Some plans include nutrition labeling on their meals. If not, you will need to do some research on the company’s website or call them to ask for nutrition information.

„My last resort would be to look up and calculate the calories of the meals through a website or app like Nutritiondata.com,“ says Valencia. A registered dietitian can also help you determine the nutritional content of the meals.

Watch out for hidden sources of carbohydrates. „There are secrets in the sauces,“ says Dr. Scott Crow, diabetes consultant at UF Health Shands Hospital. Some sauces and gravies contain a lot of sugar or are thickened with flour or cornstarch. If you’re not sure what’s in the sauce, Crow recommends ordering it on the side and using it sparingly.

The real test of a meal delivery plan is its impact on your blood sugar. „What people need to do is check their blood sugar before eating, consume the meal, and then check it again two hours later,“ suggests Arnold. „That way, you can see how much your blood sugar level has changed. Then you’ll know if the plan is suitable for your diabetes.“

A diabetes meal plan makes it easy to have at least one healthy meal a day. However, you are still on your own for the other two meals. You may want to borrow some tips or recipes from your meal service to help plan breakfast and lunch.

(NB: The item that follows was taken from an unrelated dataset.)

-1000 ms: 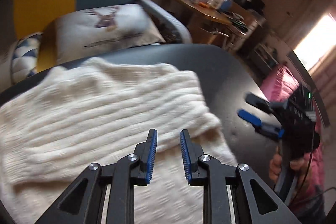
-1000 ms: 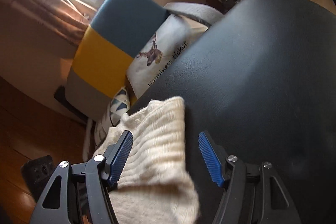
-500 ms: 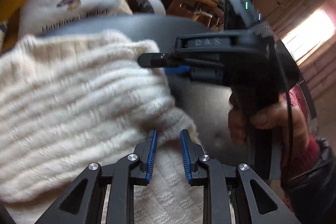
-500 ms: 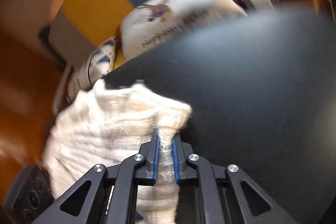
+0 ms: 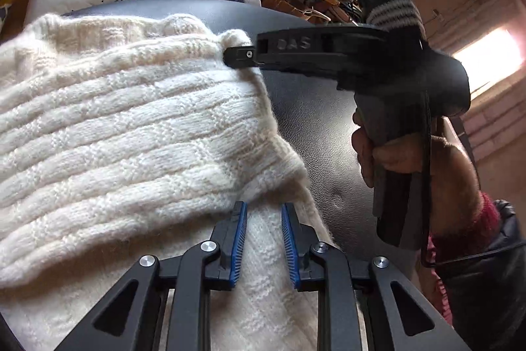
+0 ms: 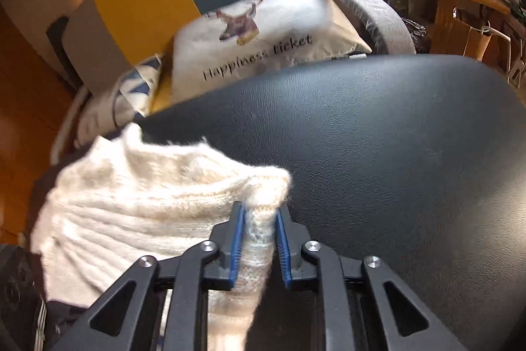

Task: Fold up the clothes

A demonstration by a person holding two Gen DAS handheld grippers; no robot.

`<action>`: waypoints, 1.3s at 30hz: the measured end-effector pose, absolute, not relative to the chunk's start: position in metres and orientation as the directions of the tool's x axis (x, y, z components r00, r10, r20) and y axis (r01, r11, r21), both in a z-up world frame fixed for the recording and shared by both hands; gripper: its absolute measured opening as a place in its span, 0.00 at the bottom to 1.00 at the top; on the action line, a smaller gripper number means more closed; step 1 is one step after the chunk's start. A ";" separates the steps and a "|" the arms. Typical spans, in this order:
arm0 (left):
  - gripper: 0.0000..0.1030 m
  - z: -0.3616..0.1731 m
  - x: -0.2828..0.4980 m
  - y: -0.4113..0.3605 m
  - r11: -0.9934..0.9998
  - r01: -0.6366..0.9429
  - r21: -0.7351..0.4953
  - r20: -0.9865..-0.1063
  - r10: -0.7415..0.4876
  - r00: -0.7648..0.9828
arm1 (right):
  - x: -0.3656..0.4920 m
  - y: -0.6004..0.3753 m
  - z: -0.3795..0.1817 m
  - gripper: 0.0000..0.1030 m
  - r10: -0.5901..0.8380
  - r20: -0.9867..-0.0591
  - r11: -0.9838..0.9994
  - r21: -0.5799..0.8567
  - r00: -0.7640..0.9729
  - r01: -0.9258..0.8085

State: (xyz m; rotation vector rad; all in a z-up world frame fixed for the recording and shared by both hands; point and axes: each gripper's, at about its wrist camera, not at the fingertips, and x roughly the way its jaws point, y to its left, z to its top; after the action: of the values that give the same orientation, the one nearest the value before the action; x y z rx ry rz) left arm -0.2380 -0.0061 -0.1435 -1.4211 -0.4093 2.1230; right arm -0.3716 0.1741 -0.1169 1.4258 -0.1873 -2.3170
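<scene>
Since a second ago: right gripper (image 6: 258, 236) has swung in from wide-open over the table edge and now pinches a corner of the cream chunky-knit sweater (image 5: 131, 127); wool bulges between its blue pads, though the jaws are easing apart slightly. Left gripper (image 5: 263, 239) has dropped closer to the cloth.

Left gripper state: narrow gap, pads straddling a flat layer of knit. Whether they press it is hard to tell from this angle; likely a light hold on a fold.

Sweater lies on the black leather-textured round table (image 6: 394, 137), bunched toward its near-left edge, top layer already doubled over a lower one. Right hand (image 5: 388, 160) visible gripping its tool handle, in left wrist view.

Handling, as judged: thick, soft, limp knit; no stiffness, so it sags and drags between grips. Fuzzy surface should hold well in ribbed pads, but loose stitches may stretch. Best taken at corners or hem edges, through both layers, both sides lifted together.
</scene>
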 end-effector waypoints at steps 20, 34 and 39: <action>0.30 -0.156 -0.200 -0.213 -0.871 0.136 -0.472 -0.798 0.357 -0.486 | -0.280 0.125 -0.147 0.15 -0.292 -0.904 -0.864 0.109 -0.313 0.492; 0.39 -0.122 -0.108 -0.268 -0.797 0.240 -0.555 -0.741 0.342 -0.578 | -0.228 0.061 -0.105 0.20 -0.432 -0.825 -0.839 0.219 -0.364 0.499; 0.39 -0.121 -0.076 -0.324 -0.777 0.325 -0.539 -0.750 0.267 -0.605 | -0.219 0.001 -0.105 0.20 -0.508 -0.807 -0.782 0.285 -0.301 0.555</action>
State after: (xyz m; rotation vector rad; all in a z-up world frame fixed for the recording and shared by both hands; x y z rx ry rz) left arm -0.0760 -0.3239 -0.1206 -1.4115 -1.0585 2.6412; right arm -0.2193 0.0007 -0.1049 1.2839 0.0625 -2.1089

Crow recommends focusing your meals on whole foods such as fruits, vegetables, and whole grains. They are good sources of fiber and other nutrients. „The more fiber you have, the longer it takes for your stomach to digest a meal. You’ll have fewer glucose spikes,“ he says.

Don’t forget an important part of a meal that is not included in your plan. „You can have your meals delivered, but what are you going to drink with it?“ Ross asks. Sodas, sweet tea, and fruit juices are full of carbohydrates and calories. And alcohol can lower your blood sugar. Water or sugar-free drinks are the best drinks for a meal.